Se marier, en évoquant la contrainte que représente l'engagement matrimonial, avec une nuance ironique ou humoristique.
« « À 38 ans, il a finalement accepté de mettre la corde au cou : ils se marient en juin devant toute la famille. » »
Moyen Âge
La vision du mariage comme perte de liberté est déjà présente dans les fabliaux médiévaux. L'image de la corde et de la laisse y est fréquente pour évoquer la conjugalité.
XVIIe s.
L'expression se fixe dans la langue française avec la double image du condamné et de l'animal en laisse, dans un registre humoristique et légèrement cynique.
Aujourd'hui
Vieillie mais encore comprise. Employée avec ironie pour commenter le mariage d'un ami qui « s'y résigne enfin ».

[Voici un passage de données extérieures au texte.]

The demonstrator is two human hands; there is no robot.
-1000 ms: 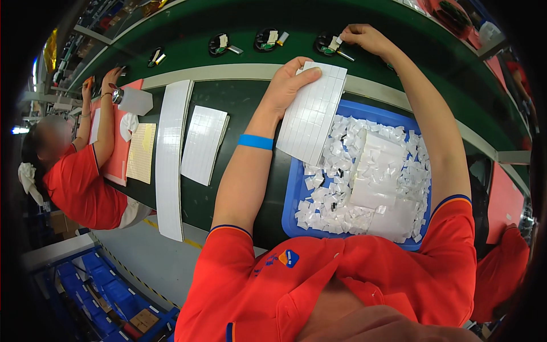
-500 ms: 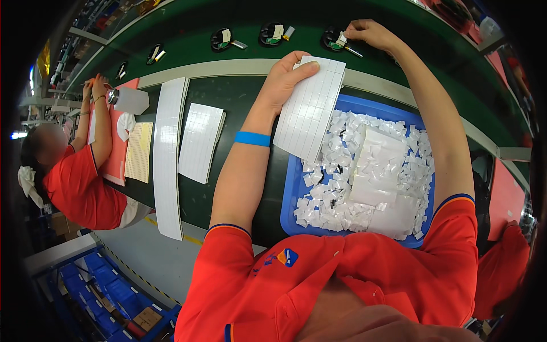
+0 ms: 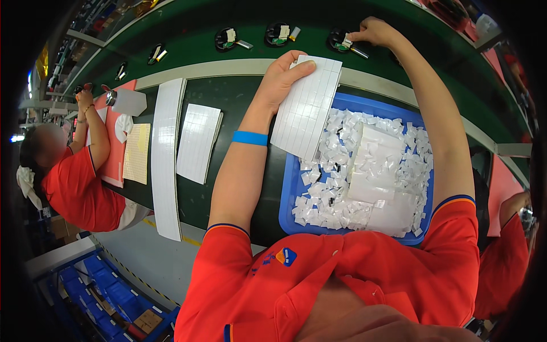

Cette expression s’emploie partout en France.
convoler en justes noces (registre soutenu ou solennel, sans nuance péjorative : mettre la corde au cou est familier et toujours teinté d'ironie)
« Mettre la corde au cou » : /mɛtʁ la kɔʁd o ku/. À l'oral, le « e » final de « mettre » s'efface : on entend presque « m'tr' ». La finale « cou » se prononce /ku/, comme dans « fou » ou « doux ».